May on the Criterion Channel
Streaming May 1

May on the Criterion Channel Includes ’80s REMAKES (AND THEIR ORIGINALS), OFFICE ROMANCES, CARIBBEAN ACTIVIST CINEMA, DAVID CHASE’S ADVENTURES IN MOVIEGOING, CONBODY VS EVERYBODY, and more…

Top Stories
’80s Remakes (and Their Originals!)

As a new generation of movie-mad directors emerged in the 1980s, they drew direct inspiration from the films they grew up watching and obsessing over. The result was a striking run of idiosyncratic Reagan-era remakes in which filmmakers such as John Carpenter (turning the Cold War sci-fi classic The Thing from Another World into a glacial descent into existential terror), Paul Schrader (transforming the shadowy horror landmark Cat People into a hypnotic vision of erotic obsession), and Jim McBride (reimagining Jean-Luc Godard’s French New Wave bombshell Breathless as a neon-soaked rock ’n’ roll reverie) breathed new life into familiar stories. Viewed side by side, these films reveal a decade in provocative dialogue with the past, infusing timeless originals with the aesthetics, politics, and cultural permissiveness of a new era.

Remakes
The Postman Always Rings Twice, Bob Rafelson, 1981
Cat People, Paul Schrader, 1982
The Thing, John Carpenter, 1982
Breathless, Jim McBride, 1983
The Man Who Loved Women, Blake Edwards, 1983
Against All Odds, Taylor Hackford, 1984
No Way Out, Roger Donaldson, 1987
D.O.A., Annabel Jankel and Rocky Morton, 1988
We’re No Angels, Neil Jordan, 1989

Originals
The Postman Always Rings Twice, Tay Garnett, 1946
Cat People, Jacques Tourneur, 1942
The Thing from Another World, Christian Nyby, 1951
Breathless, Jean-Luc Godard, 1960
The Man Who Loved Women, François Truffaut, 1977
Out of the Past, Jacques Tourneur, 1947
The Big Clock, John Farrow, 1948
D.O.A., Rudolph Maté, 1949
We’re No Angels, Michael Curtiz, 1955

Office Romances

Beginning in the 1930s, the ever-growing number of working women inspired a new type of romantic comedy, where meet-cutes come amid desks and typewriters, and the course of true love is entangled with office politics and professional rivalry. The genre was tailor-made for stars like Jean Arthur, Katharine Hepburn, and Rosalind Russell who could dazzle with brainy repartee and make competence sexy. Elements of these films may be quaintly transgressive (boozy office parties! bosses dating their secretaries!), but they also tackle still-timely topics—work-life balance (His Girl Friday), gender equality (Woman of the Year), and even fears of jobs being eliminated by computers (Desk Set)—with crackling comic irreverence, finding laughter and romance in the nine-to-five.

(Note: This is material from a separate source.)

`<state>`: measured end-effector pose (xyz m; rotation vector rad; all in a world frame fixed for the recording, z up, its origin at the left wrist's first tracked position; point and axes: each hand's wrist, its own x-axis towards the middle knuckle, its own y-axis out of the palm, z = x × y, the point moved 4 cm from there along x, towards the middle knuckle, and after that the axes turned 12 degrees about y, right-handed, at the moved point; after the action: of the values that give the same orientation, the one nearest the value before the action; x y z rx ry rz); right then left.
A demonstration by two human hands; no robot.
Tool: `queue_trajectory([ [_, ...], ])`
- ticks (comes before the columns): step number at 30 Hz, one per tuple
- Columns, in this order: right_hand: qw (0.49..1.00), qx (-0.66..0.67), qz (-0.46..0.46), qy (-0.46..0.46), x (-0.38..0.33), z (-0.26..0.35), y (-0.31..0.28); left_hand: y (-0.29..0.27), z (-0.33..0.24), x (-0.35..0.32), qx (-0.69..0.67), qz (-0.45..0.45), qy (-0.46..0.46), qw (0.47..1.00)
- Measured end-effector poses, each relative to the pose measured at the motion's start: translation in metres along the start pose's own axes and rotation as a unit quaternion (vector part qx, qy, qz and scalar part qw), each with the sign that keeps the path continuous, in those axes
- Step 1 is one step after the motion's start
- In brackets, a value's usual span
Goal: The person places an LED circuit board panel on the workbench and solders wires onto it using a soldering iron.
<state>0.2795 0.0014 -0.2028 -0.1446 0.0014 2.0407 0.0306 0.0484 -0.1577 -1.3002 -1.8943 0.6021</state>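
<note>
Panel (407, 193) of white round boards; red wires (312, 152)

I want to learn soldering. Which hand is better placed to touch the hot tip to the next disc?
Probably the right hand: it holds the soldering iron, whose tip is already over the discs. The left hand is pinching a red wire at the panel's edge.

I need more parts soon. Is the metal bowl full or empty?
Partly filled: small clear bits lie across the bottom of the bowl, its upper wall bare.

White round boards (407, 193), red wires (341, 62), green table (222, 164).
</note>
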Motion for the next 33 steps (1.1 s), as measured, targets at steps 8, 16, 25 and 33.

The Office Wife, Lloyd Bacon, 1930
Working Girls, Dorothy Arzner, 1931
Man Wanted, William Dieterle, 1932
The Whole Town’s Talking, John Ford, 1935
More Than a Secretary, Alfred E. Green, 1936
His Girl Friday, Howard Hawks, 1940
Woman of the Year, George Stevens, 1942
Desk Set, Walter Lang, 1957
The Apartment, Billy Wilder, 1960

David Chase’s Adventures in Moviegoing

As a writer-director, producer, and creator of The Sopranos, David Chase has left an indelible imprint on popular culture, revolutionizing the art of television by bringing a boldly cinematic sensibility to the small screen. In this edition of Adventures in Moviegoing, he sits down with crime-fiction author Megan Abbott to discuss his formative cinematic experiences—from his early memories of the classic gangster movies that would influence his work to the filmmaker he considers his “first director crush”—as well as the selection of favorites he has chosen to present, including a jazz-inflected crime thriller by Louis Malle (Elevator to the Gallows) and a freewheeling Italian road comedy (Il sorpasso).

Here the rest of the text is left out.